1. Defines key properties: an async stream input continuation for feeding audio data, aSpeechTranscriber for generating text from audio, a SpeechAnalyzer for processing the input, and a BufferConverter to ensure audio format compatibility.
2. Define the ‎requestSpeechPermission() method that asynchronously requests user authorization for speech recognition, returning ‎true if permission is granted.
3. The startTranscription(onResult:) method sets up the transcriber and analyzer, prepares the audio format, and starts listening for transcription results. Each result is passed to the provided callback as soon as it’s available.
4. The ‎processAudioBuffer(_:) method converts incoming audio buffers to the analyzer’s required format and feeds them into the transcription pipeline.
5. The ‎stopTranscription() method ends the transcription session by finishing the input stream, finalizing the analyzer, and cancelling the recognition task.

Step 4 - Model for transcription

In this step, we need to define a simple data model, ‎TranscriptionModel, which is used to manage and display the state of a live speech transcription session.

import Foundation

struct TranscriptionModel {
    var finalizedText: String = ""
    var currentText: String = ""
    var isRecording: Bool = false
    
    var displayText: String {
        return finalizedText + currentText
    }
}

Step 5 - Define the ViewModel

In this step, we’ll define the SpeechToTextViewModel, which combines the two classes that we defined before to handle permission requests, starts and stops recording sessions, and updates the transcript in real time as speech is recognized.

import Foundation
import Speech
import AVFoundation

@MainActor
@Observable
class SpeechToTextViewModel {

    // 1.
    private(set) var model = TranscriptionModel()
    private(set) var errorMessage: String? 
    private let audioManager = AudioManager()
    private let transcriptionManager = TranscriptionManager()


    // 2.
    private func requestPermissions() async -> Bool {
        let speechPermission = await transcriptionManager.requestSpeechPermission()
        let micPermission = await audioManager.requestMicrophonePermission()
        return speechPermission && micPermission
    }
    
    // 3.
    func toggleRecording() {
        if model.isRecording {
            Task { await stopRecording() }
        } else {
            Task { await startRecording() }
        }
    }

    // 4.
    func clearTranscript() {
        model.finalizedText = ""
        model.currentText = ""
        errorMessage = nil
    }

    // 5.
    private func startRecording() async {
        guard await requestPermissions() else {
            errorMessage = "Permissions not granted"
            return
        }
        
        do {
            try audioManager.setupAudioSession()
            
            try await transcriptionManager.startTranscription { [weak self] text, isFinal in
                Task { @MainActor in
                    guard let self = self else { return }
                    if isFinal {
                        self.model.finalizedText += text + " "
                        self.model.currentText = ""
                    } else {
                        self.model.currentText = text
                    }
                }
            }
            
            try audioManager.startAudioStream { [weak self] buffer in
                try? self?.transcriptionManager.processAudioBuffer(buffer)
            }
            
            model.isRecording = true
            errorMessage = nil
        } catch {
            errorMessage = error.localizedDescription
        }
    }

    // 6.
    private func stopRecording() async {
        audioManager.stopAudioStream()
        await transcriptionManager.stopTranscription()
        model.isRecording = false
    }

}

1. Create an instance of the AudioManager class, the TranscriptionManager class, and the TranscriptionModel class.
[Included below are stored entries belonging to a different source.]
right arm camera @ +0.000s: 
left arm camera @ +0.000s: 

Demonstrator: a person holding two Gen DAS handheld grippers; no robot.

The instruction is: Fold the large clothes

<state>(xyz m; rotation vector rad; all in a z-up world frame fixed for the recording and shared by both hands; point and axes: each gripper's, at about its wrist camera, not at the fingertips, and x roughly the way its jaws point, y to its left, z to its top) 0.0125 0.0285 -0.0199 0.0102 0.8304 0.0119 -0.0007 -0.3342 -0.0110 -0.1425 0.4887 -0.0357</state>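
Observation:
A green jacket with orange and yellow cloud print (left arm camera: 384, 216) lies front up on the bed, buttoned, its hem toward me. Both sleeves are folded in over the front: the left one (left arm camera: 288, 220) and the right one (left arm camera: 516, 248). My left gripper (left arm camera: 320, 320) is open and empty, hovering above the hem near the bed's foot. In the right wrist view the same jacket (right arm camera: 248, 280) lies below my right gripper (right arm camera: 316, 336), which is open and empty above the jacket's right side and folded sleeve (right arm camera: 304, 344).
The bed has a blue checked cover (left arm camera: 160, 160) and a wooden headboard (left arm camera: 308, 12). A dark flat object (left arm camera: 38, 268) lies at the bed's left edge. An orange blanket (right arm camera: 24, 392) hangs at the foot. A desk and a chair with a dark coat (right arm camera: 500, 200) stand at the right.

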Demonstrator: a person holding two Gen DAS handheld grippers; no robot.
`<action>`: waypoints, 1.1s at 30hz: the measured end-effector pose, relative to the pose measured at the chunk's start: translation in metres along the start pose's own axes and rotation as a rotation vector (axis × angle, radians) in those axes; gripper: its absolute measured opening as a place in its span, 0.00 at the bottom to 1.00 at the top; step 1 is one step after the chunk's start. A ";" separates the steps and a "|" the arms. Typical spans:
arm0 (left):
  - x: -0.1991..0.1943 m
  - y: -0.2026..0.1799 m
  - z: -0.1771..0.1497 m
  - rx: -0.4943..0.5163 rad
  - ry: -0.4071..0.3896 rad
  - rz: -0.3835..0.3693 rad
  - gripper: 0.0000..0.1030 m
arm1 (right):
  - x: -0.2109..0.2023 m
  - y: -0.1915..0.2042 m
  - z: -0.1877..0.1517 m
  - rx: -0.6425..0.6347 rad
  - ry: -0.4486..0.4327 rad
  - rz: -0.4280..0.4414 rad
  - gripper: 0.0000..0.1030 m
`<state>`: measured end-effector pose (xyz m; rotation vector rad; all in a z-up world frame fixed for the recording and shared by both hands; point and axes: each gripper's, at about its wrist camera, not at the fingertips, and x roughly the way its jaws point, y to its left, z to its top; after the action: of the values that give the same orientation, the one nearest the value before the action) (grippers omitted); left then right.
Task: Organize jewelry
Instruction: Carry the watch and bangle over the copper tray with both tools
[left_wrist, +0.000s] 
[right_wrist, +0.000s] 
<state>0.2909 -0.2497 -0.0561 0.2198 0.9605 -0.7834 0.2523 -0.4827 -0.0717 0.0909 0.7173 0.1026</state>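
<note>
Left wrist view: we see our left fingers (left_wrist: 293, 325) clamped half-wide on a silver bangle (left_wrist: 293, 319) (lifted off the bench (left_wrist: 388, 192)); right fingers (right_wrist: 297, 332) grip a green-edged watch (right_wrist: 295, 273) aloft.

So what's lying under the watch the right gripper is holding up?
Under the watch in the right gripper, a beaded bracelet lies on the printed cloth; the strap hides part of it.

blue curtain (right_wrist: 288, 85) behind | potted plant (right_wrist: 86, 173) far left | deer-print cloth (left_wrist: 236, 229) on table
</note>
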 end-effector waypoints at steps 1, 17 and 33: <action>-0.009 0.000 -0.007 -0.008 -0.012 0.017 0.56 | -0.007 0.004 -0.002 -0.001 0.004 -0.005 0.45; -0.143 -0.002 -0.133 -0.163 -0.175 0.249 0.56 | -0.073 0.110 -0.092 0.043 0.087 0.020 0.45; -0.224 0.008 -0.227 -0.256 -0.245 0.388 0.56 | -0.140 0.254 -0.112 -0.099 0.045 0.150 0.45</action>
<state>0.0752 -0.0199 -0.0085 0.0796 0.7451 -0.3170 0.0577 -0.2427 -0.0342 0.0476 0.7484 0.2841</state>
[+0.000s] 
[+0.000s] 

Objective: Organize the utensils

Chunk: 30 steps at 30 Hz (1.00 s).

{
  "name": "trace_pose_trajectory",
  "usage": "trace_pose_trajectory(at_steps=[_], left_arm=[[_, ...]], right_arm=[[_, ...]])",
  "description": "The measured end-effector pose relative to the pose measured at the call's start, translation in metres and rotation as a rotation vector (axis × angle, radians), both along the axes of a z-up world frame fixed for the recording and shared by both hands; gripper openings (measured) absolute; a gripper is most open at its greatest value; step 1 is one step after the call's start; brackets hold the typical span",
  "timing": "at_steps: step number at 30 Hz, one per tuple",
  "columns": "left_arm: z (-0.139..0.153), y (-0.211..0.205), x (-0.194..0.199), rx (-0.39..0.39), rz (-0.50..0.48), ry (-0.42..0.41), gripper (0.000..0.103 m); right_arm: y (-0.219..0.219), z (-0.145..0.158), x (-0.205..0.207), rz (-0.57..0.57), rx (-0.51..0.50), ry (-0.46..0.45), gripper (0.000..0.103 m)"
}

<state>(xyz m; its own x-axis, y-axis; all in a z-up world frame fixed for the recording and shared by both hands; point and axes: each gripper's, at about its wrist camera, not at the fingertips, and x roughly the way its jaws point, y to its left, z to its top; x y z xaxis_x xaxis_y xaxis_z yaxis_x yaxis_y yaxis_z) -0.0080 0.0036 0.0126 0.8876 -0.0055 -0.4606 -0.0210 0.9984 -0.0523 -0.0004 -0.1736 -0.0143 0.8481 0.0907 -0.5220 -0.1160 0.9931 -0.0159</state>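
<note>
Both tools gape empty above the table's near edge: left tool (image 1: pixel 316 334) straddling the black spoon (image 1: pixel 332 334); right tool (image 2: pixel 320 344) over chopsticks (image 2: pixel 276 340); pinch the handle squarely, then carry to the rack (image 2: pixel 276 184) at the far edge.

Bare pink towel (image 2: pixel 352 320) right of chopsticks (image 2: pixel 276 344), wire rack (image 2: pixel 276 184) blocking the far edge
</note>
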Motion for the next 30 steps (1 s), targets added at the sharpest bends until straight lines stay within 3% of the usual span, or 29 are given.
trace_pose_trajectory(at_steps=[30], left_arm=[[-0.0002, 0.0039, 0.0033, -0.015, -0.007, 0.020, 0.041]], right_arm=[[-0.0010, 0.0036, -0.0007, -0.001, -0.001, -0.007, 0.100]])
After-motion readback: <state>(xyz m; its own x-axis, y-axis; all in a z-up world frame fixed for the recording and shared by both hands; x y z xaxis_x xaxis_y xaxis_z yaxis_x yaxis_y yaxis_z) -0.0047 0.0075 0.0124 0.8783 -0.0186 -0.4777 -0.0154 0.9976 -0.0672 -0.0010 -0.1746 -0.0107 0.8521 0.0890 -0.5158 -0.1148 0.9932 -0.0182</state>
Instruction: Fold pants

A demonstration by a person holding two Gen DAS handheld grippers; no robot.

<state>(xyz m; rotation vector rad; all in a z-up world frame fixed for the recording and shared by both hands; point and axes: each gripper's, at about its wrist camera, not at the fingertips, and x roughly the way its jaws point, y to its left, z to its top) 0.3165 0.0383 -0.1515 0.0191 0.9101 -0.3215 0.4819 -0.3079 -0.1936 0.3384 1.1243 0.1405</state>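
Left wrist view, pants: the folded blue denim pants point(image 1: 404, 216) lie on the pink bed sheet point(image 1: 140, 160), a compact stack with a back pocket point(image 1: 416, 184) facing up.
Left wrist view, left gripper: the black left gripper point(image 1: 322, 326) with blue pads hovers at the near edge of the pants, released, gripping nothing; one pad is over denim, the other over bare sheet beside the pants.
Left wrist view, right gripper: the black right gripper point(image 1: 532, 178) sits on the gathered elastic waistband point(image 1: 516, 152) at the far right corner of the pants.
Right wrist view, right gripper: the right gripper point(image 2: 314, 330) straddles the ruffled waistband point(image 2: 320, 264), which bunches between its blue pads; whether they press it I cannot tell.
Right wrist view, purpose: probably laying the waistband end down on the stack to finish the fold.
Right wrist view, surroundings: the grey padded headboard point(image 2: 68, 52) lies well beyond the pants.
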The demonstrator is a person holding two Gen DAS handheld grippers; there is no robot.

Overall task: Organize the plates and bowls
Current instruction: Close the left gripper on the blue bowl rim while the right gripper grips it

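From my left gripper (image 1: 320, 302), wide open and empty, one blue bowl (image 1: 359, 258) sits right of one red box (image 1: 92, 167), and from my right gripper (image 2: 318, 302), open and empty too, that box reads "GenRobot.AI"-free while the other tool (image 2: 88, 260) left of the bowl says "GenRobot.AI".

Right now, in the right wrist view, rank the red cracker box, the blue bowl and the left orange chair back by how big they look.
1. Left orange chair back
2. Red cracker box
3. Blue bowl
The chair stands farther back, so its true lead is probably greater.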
Additionally, create a string to store any potential errors.
2. Define the requestPermissions() method to ensure both speech recognition and microphone permissions are granted before recording begins.
3. Define the toggleRecording() to start and stop the recording based on the current state.
4. ‎Define the clearTranscript() to reset both finalized and current transcription text, and clear any error messages.
5. Define the startRecording() method to request permissions, set up the audio session, initiate transcription, and stream audio buffers for processing. As speech is recognized, it updates the transcript in real time.
6. Define the stopRecording() method to stop both the audio stream and the transcription process, and update the recording state.

Step 6 - View

In this step, we’ll build the primary user interface for our speech-to-text app using SwiftUI. The interface will allow users to start and stop audio recording with a single tap, view live transcription results as they speak, see a visual indicator when recording is active, and clear the transcript when needed.

import SwiftUI

struct ContentView: View {
    @State private var viewModel = SpeechToTextViewModel()
    
    var body: some View {
        NavigationView {
            VStack(spacing: 20) {
                
                Button(action: {
                    viewModel.toggleRecording()
                }) {
                    VStack {
                        Image(systemName: viewModel.model.isRecording ? "stop.circle.fill" : "mic.circle.fill")
                            .font(.system(size: 60))
                            .foregroundColor(viewModel.model.isRecording ? .red : .blue)
                        
                        Text(viewModel.model.isRecording ? "Stop Recording" : "Start Recording")
                            .font(.headline)
                            .foregroundColor(viewModel.model.isRecording ? .red : .blue)
                    }
                }
                .padding()
                
                if viewModel.model.isRecording {
                    HStack {
                        Circle()
                            .fill(Color.red)
                            .frame(width: 10, height: 10)
                            .scaleEffect(viewModel.model.isRecording ? 1.0 : 0.5)
                            .animation(.easeInOut(duration: 0.5).repeatForever(), value: viewModel.model.isRecording)
                        
                        Text("Recording...")
                            .font(.caption)
                            .foregroundColor(.secondary)
                    }
                }
                
                ScrollView {
                    VStack(alignment: .leading, spacing: 10) {
                        if !viewModel.model.displayText.isEmpty {
                            Text(viewModel.model.displayText)
                                .font(.body)
                                .padding()
                                .frame(maxWidth: .infinity, alignment: .leading)
                                .background(Color.gray.opacity(0.1))
                                .cornerRadius(10)
                        } else {
                            Text("Tap the microphone to start recording...")
                                .font(.body)
                                .foregroundColor(.secondary)
                                .padding()
                        }
                    }
                }
                .frame(maxWidth: .infinity, maxHeight: .infinity)
                
                if let errorMessage = viewModel.errorMessage {
                    Text(errorMessage)
                        .font(.caption)
                        .foregroundColor(.red)
                        .padding(.horizontal)
                }
                
                Spacer()
            }
            .padding()
            .navigationTitle("Speech to Text")
            .toolbar {
                ToolbarItem(placement: .navigationBarTrailing) {
                    Button("Clear") {
                        viewModel.clearTranscript()
                    }
                    .disabled(viewModel.model.displayText.isEmpty)
                }
            }
        }
    }
}

The view consists of a large button that toggles recording, dynamically updating its icon and label based on whether recording is active. When recording, a pulsating red indicator and "Recording..." text appear to provide visual feedback. Below, a scrollable text area displays the transcribed speech or a prompt to start recording. If an error occurs, it’s shown in red at the bottom.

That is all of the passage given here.